Ровно в десять Коля вошел в гостиную. Аполлон Августович играл в винт. Коля подошел к нему и сказал очень и очень вежливо:
— Спокойной ночи, Аполлон Августович. Я иду спать. Боюсь, как бы завтра не опоздать в гимназию.
— А? — с досадой повернулся к нему директор. Ему было не до Коли. Уж очень не везло в карты. — Да-да… Спокойной ночи, — сказал он с притворной улыбкой. — Спокойной ночи, молодой человек.
Коля еще раз раскланялся, попрощался с гостями и ушел к себе. Лег в кровать и позвал:
— Варька! Неси сюда мороженое. Впрочем, стой. Мухомору — во!
И показал кукиш.
НАЗРЕВАЕТ РАЗВЯЗКА
Швабра вскочил и, не дав никому опомниться, крикнул:
— Токарев, к доске! Живо!
От неожиданности Мухомор схватил не ту книгу, вернулся обратно к парте, взял греческий синтаксис, пошел отвечать.
— Безобразие, — сказал Швабра. — Не могли раньше приготовиться? Отвечайте.
— Что отвечать?
— Глупый вопрос. Что отвечают, когда спрашивают? Урок отвечают.
— Но вы нам задали и по синтаксису, и перевод тридцать шестого параграфа. Что отвечать сначала? Я не знаю.
— Всегда ничего не знаете. Должны знать, если желаете иметь порядочную отметку. — Швабра прошелся по классу, щелкнув пальцами и раздраженно закончил: — Ну, что же вы? Я жду.
Мухомор вздохнул, раскрыл греческую хрестоматию и стал читать.
— Отставить! — скомандовал Швабра. — Прошу отвечать синтаксис.
— По синтаксису, — сказал Мухомор, — нам заданы неправильные глаголы. Глаголы, имеющие окончание на…
— Знаю, что задано, — перебил Швабра. — Что вы топчетесь на одном месте? Не выучили — так прямо и скажите, что не выучили. Нуте, я жду.
«Вот черт, придирается, — насторожился Мухомор. — Теперь отвечай не отвечай — все равно срежет».
— Глаголы, имеющие окончание на…
— Фу! — развел руками Швабра. — Да я уже это двадцать раз слышал.
— Так что же, в конце концов, отвечать? — еле сдерживая раздражение, спросил Мухомор. — Я не знаю, что отвечать. Задавайте вопрос — я и отвечу.
— Те-те-те… Это что же? Это каждый гимназист будет выходить к кафедре, задирать нос и учить меня, как его спрашивать? Ну-ну-ну… Так-так-так… Ах вы, с позволения сказать…

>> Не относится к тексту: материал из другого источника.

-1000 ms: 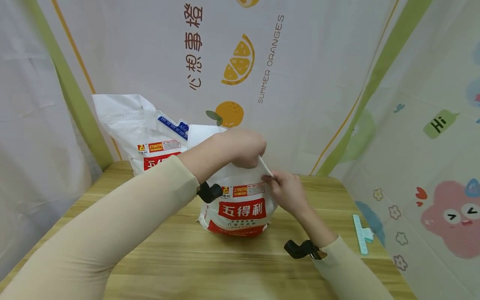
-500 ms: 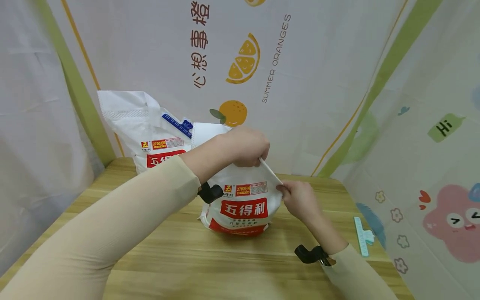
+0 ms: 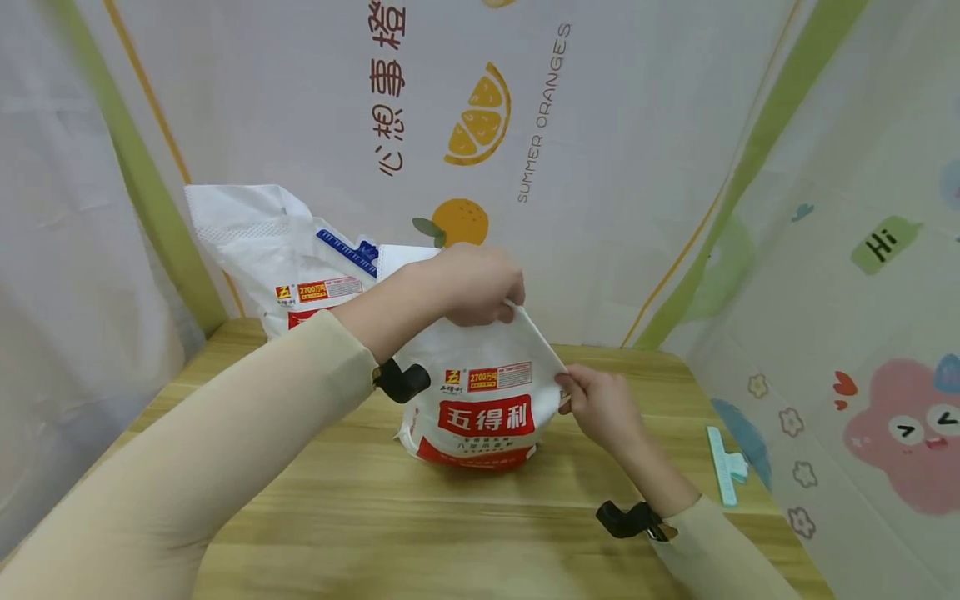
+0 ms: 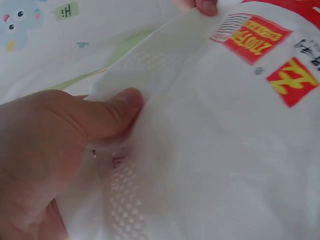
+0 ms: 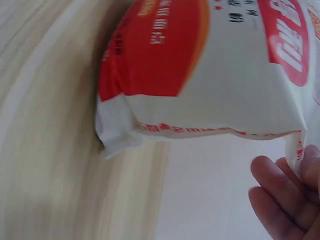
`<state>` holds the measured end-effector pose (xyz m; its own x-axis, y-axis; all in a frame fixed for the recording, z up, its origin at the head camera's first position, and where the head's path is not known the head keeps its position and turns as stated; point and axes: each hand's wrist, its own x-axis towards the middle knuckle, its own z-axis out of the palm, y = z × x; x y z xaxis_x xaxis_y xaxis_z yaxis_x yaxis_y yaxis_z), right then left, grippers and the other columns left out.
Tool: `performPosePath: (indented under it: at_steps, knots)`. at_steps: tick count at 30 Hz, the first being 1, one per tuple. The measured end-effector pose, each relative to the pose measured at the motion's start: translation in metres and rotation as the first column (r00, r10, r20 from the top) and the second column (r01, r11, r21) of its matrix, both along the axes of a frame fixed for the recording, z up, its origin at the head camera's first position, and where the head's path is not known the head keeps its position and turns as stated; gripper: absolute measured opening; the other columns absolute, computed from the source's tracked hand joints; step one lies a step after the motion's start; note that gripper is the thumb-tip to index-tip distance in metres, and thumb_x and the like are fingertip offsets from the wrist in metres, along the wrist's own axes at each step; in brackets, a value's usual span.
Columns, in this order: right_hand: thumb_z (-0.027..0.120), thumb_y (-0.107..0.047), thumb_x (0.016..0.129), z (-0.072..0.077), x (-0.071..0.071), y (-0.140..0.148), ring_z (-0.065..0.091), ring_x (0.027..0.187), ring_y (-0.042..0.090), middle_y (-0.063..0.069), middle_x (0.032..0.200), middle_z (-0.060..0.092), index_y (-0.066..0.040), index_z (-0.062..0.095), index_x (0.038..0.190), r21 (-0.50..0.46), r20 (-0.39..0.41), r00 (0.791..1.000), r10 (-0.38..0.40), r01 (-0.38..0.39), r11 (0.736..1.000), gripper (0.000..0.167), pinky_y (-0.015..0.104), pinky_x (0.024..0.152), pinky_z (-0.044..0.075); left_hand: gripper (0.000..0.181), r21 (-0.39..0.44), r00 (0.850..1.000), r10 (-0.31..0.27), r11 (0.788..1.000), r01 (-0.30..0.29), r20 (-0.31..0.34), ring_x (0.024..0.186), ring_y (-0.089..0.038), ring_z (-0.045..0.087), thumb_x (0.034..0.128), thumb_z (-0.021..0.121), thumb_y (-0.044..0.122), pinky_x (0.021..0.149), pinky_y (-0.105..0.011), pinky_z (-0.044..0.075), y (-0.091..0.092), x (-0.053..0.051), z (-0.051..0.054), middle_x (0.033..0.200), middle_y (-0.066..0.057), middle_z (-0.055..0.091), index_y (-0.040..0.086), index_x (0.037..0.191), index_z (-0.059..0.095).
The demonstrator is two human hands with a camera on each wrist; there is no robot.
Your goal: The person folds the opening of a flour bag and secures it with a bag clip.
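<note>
A white flour bag (image 3: pixel 487 346) with red print stands upright on the table, its folded top edge slanting down to the right. My left hand (image 3: pixel 480 287) grips that edge at the top. In the left wrist view, the thumb of my left hand (image 4: pixel 75 122) presses on the white fabric, with the other fingers mostly hidden behind it. Lower down, my right hand (image 3: pixel 603 408) pinches the right side edge of the bag. The right wrist view has the bag's corner (image 5: pixel 295 150) between the fingers of my right hand (image 5: pixel 285 200).
Behind and to the left stands a second white flour bag (image 3: pixel 247 233), with a blue clip (image 3: pixel 348 252) across its upper part. A teal clip (image 3: pixel 726 467) lies near the right edge of the wooden table (image 3: pixel 360 517). Printed curtains (image 3: pixel 600 167) hang around the back and sides.
My right hand has moved right and down, and a longer stretch of bag edge now spans the two hands. The left hand keeps its grip, shifting slightly.
</note>
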<state>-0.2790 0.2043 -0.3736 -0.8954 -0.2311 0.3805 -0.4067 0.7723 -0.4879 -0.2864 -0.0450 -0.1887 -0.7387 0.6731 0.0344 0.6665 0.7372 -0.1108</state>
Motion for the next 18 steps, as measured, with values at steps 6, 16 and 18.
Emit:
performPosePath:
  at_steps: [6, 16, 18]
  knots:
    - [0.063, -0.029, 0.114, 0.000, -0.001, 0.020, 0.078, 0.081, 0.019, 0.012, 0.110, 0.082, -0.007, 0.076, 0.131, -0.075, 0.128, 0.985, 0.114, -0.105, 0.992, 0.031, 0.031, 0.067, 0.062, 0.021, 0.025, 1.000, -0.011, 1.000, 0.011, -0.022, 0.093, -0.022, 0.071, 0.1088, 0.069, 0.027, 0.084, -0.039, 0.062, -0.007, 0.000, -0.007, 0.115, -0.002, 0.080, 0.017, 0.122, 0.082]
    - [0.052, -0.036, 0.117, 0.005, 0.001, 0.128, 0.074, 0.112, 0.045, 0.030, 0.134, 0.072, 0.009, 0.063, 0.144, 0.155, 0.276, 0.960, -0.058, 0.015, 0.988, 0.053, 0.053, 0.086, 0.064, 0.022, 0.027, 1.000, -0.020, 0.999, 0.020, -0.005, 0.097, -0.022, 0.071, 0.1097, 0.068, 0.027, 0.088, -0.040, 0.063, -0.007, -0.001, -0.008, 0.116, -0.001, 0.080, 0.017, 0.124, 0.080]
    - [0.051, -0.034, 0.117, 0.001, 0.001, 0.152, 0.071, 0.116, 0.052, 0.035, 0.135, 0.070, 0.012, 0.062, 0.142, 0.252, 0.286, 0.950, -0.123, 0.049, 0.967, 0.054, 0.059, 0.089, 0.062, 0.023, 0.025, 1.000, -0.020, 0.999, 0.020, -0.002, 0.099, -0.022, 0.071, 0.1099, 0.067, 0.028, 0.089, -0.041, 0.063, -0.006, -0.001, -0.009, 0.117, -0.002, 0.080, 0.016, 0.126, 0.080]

Швабра сам не знал, что «с позволения сказать». Покрутил пальцем в воздухе, желая подыскать подходящее едкое слово, но ничего лучшего не выдумал, как презрительно выругаться:
— Насекомое!
У Амосова рот до ушей. Обрадовался, что Володьку «подшпиливают».
— Да-да, Коля, — повернулся к нему Швабра. — Вот именно — насекомое. Насекомое. С лапками, с ножками… Хе-хе…
— Чего дразните человека? — обиженно заметил Самохин. — Придираетесь только…
Швабра побежал глазами по партам, сделал веселое лицо и расцвел нехорошей улыбкой.
— А кто из вас скажет, — язвительно спросил он, — сколько нашему уважаемому Самохину осталось сидеть в гимназии? Ась?
Кроме Амосова, Буха, Нифонтова да еще двух-трех, с подобострастной улыбкой глядевших на Швабру, все нахмурились и молчали. Лишь Корягин сказал угрюмо:
— Несправедливо. Что мы, не видим, что ли?
— Как? — подскочил к нему на носочках Швабра. — Что? Чего? Вы что изволили сказать?
Корягин молчал. Опустил голову, водил пальцем по парте.
— Ну и ученики, — сказал Швабра. А Мухомору сухо: — Садитесь, голубеночек.
Мухомор сердито пошел на место. Швабра склонился над кафедрой и поставил в журнале двойку. Медведев заметил, показал классу два пальца.
— За что? — нервно сказал Самохин. — За что? — подхватили другие.